Nous sommes au cœur du Carême : temps de prière, de jeûne et de partage. Cette année, nous le vivrons dans un contexte particulier, celui d’une profonde crise qui secoue notre pays et le monde. Nous le savons : une telle crise a de multiples facettes. Les conséquences en sont lourdes pour les personnes et les familles. Hélas ! Nous ne le constatons que trop : les plus fragiles et les pauvres sont les premiers et les plus gravement atteints. Cet état général engendre souffrances, angoisse du lendemain, tentation de colère, solitude et parfois désespoir… 
Ce qui se passe n’est certes pas le fruit du hasard mais bien plutôt la conséquence d’une société où, trop souvent, l’argent et le profit sont roi. L’Église n’a cessé de dénoncer cette tendance et récemment encore, le Pape Benoît XVI, lors de son homélie sur l’Esplanade des Invalides, posait de graves questions : « Le monde contemporain ne s’est-il pas créé ses propres idoles ? … Saint Paul explique aux Colossiens que la cupidité insatiable est une idolâtrie (Col. 3,5)… L’argent, la soif de l’avoir, du pouvoir et même du savoir n’ont-ils pas détourné l’homme de sa fin véritable, de sa propre vérité ? » En revanche, « Quand le souci de l’homme, de tout l’homme et de tous les hommes redevient prioritaire, la confiance renaît  ». 
« Lève-toi et marche  » ordonne Jésus au paralytique guéri. C’est ainsi que Jésus nous appelle avec force à ne pas rester inactifs mais à nous tourner résolument vers les autres : «  Le jeûne que je veux n’est-ce pas ceci : rompre ton pain à celui qui a faim, recueillir chez toi les malheureux sans asile, si tu vois un homme nu, le couvrir ?  ». Par la prière, le jeûne et le partage, tels que le Christ nous invite à les vivre, le Carême nous exhorte donc à la vigilance.
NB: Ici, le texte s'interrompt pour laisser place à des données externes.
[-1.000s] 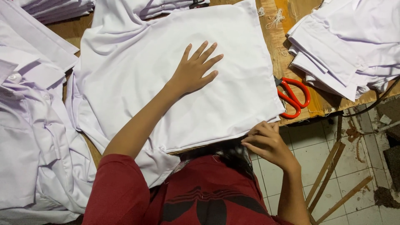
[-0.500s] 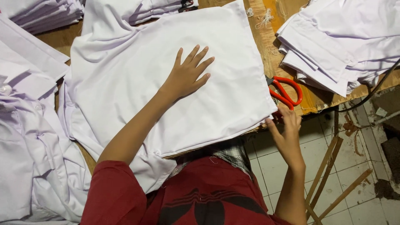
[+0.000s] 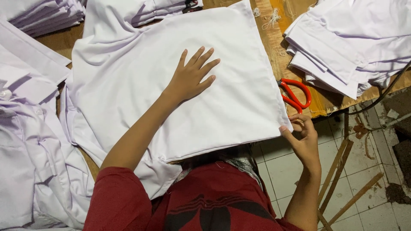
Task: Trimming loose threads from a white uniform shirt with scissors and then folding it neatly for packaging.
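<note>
**Two hands on a folded white cloth at the table edge**

Nearest the camera is the person's red shirt (image 3: 201,205) with a dark print, and beside it the tiled floor (image 3: 282,171) with a few thin wooden sticks (image 3: 342,179) lying on it. The right hand (image 3: 303,136) sits at the near right corner of the white cloth (image 3: 141,85), just past the table edge; its thumb touches the corner and the fingers curl loosely behind it, but whether it truly pinches the cloth I cannot tell. The cloth is a large flat folded piece lying smooth across the wooden table (image 3: 274,38), its near edge hanging a little over the side. The left hand (image 3: 192,77) lies palm down on the middle of the cloth, fully open with fingers spread, pressing flat and gripping nothing. Just beyond the right hand, a pair of orange-handled scissors (image 3: 295,94) rests on the table, touching the cloth's right edge. To the left, loose white shirts (image 3: 30,141) are heaped. Farther back on the right is a stack of folded white garments (image 3: 351,38), and at the far left another folded stack (image 3: 43,15)
</note>
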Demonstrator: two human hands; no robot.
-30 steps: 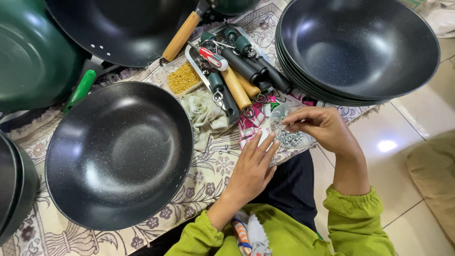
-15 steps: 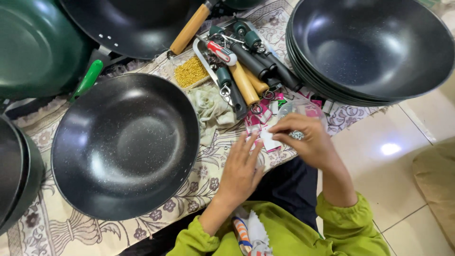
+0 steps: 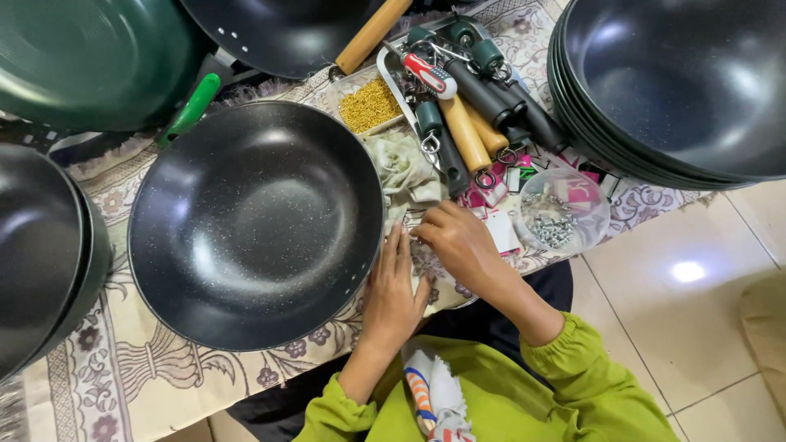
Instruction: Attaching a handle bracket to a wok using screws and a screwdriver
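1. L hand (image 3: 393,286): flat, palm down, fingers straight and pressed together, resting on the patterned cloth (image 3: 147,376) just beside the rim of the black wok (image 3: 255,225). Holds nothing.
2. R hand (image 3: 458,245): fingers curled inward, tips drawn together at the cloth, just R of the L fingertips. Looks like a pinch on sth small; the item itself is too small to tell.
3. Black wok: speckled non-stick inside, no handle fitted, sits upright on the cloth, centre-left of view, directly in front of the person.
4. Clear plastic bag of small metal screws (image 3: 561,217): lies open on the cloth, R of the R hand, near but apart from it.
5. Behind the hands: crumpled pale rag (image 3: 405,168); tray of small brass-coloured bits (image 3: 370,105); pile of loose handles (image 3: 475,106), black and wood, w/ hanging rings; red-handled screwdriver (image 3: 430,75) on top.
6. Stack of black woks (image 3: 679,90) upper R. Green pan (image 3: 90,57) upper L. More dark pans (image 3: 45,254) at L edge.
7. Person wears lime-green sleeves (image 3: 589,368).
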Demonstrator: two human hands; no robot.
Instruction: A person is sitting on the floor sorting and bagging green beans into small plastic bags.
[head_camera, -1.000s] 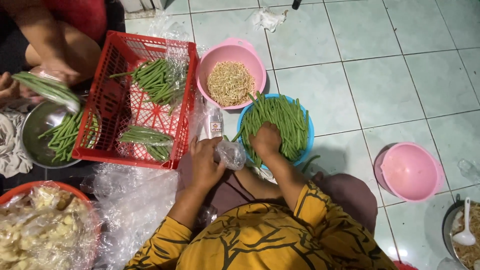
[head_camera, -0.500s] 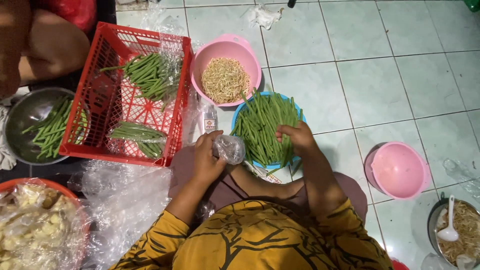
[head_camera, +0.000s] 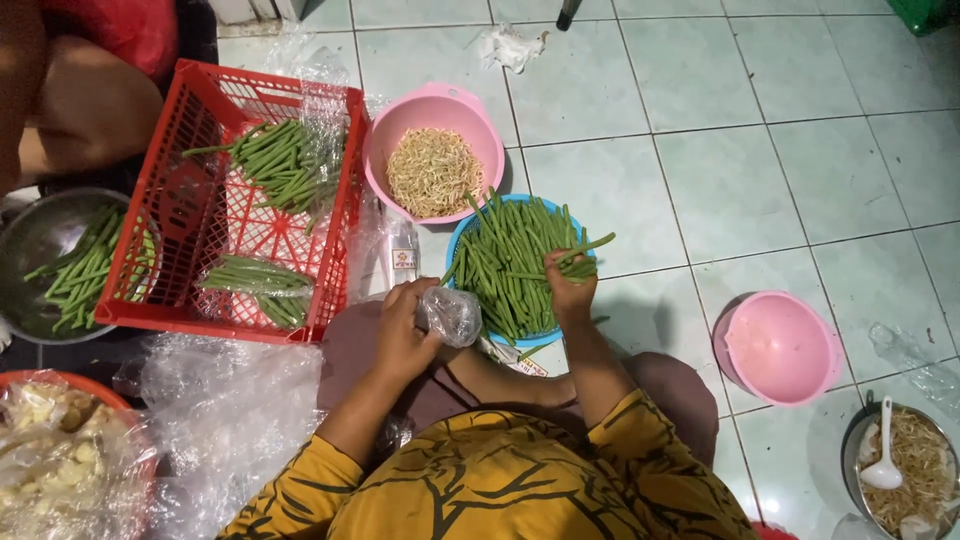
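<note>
Fingers (head_camera: 572, 272) seemingly pinch green beans (head_camera: 515, 255); left hand (head_camera: 405, 328) holds bag (head_camera: 450, 314).

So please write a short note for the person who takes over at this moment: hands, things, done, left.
Left hand holds a small clear plastic bag, open end up. Right hand grips a few green beans over the blue bowl.
Done: bagged bean bundles lie in the red crate.
Left: the blue bowl is full of loose beans. Pink bowl of sprouts stands behind it.
</note>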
Aussi appartient-il à chacun de réfléchir sur ses comportements et ses choix à la lumière de la Parole de Dieu, de s’informer et de faire entendre sa voix, d’oser enfin témoigner que la justice, la miséricorde ainsi que le respect de l’homme sont les vraies valeurs. 
Par le dialogue et par l’action, en vrais compagnons de route de leurs frères, beaucoup de disciples du Christ s’appliquent à être artisans de fraternité et semeurs d’espérance. Dans nos communautés chrétiennes, soutenons-nous les uns les autres pendant le temps du Carême afin d’« intensifier ce qui nourrit l’âme en l’ouvrant à l’amour de Dieu et du prochain  ». C’est pourquoi, il nous faut :

  • prier et rester à l’écoute de la parole de Dieu pour nous laisser guider par l’Esprit-Saint
  • refuser le repli sur soi, l’individualisme, le « sauve qui peut », « le chacun pour soi »
  • vivre la solidarité internationale avec le CCFD qui a plus spécialement en charge l’animation de la campagne de Carême car la crise s’acompagne des mêmes maux sur toute la planète
  • organiser à la lumière de l’Évangile des temps de réflexion et d’échanges sur les événements actuels et sur des situations très préoccupantes. En agissant ainsi, nous pourrons mieux prendre les initiatives qui s’imposent. 
    «  Donnez leur vous-mêmes à manger. » Fidèle à cette invitation de son Seigneur, la communauté chrétienne ne manquera jamais de donner à la famille humaine tout entière son soutien dans des élans de solidarité créative. Ainsi, nous libérerons-nous du superflu et ferons-nous en sorte que changent «  les styles de vie, les modèles de production et de consommation, les structures de pouvoir établies qui régissent les sociétés  ». 
    Comment puis-je mieux conclure mon message de Carême sinon en invitant le diocèse à mettre en pratique cet appel du Pape : « Que le Carême soit donc mis en valeur dans toutes les familles et dans toutes les communautés chrétiennes, pour éloigner de tout ce qui distrait l’esprit et intensifier ce qui nourrit l’âme en l’ouvrant à l’amour de Dieu et du prochain. Je pense en particulier à un plus grand engagement dans la prière, la lectio divina, le recours au sacrement de la Réconciliation et dans la participation active à l’Eucharistie, par-dessus tout à la Messe dominicale  ». 
    Oui, demandons à la Vierge Marie d’ouvrir notre cœur et de nous aider à nous libérer de tout ce qui entrave notre marche vers le Royaume de Dieu ! 
    À toutes nos communautés chrétiennes, je souhaite une sainte et généreuse montée vers Pâques.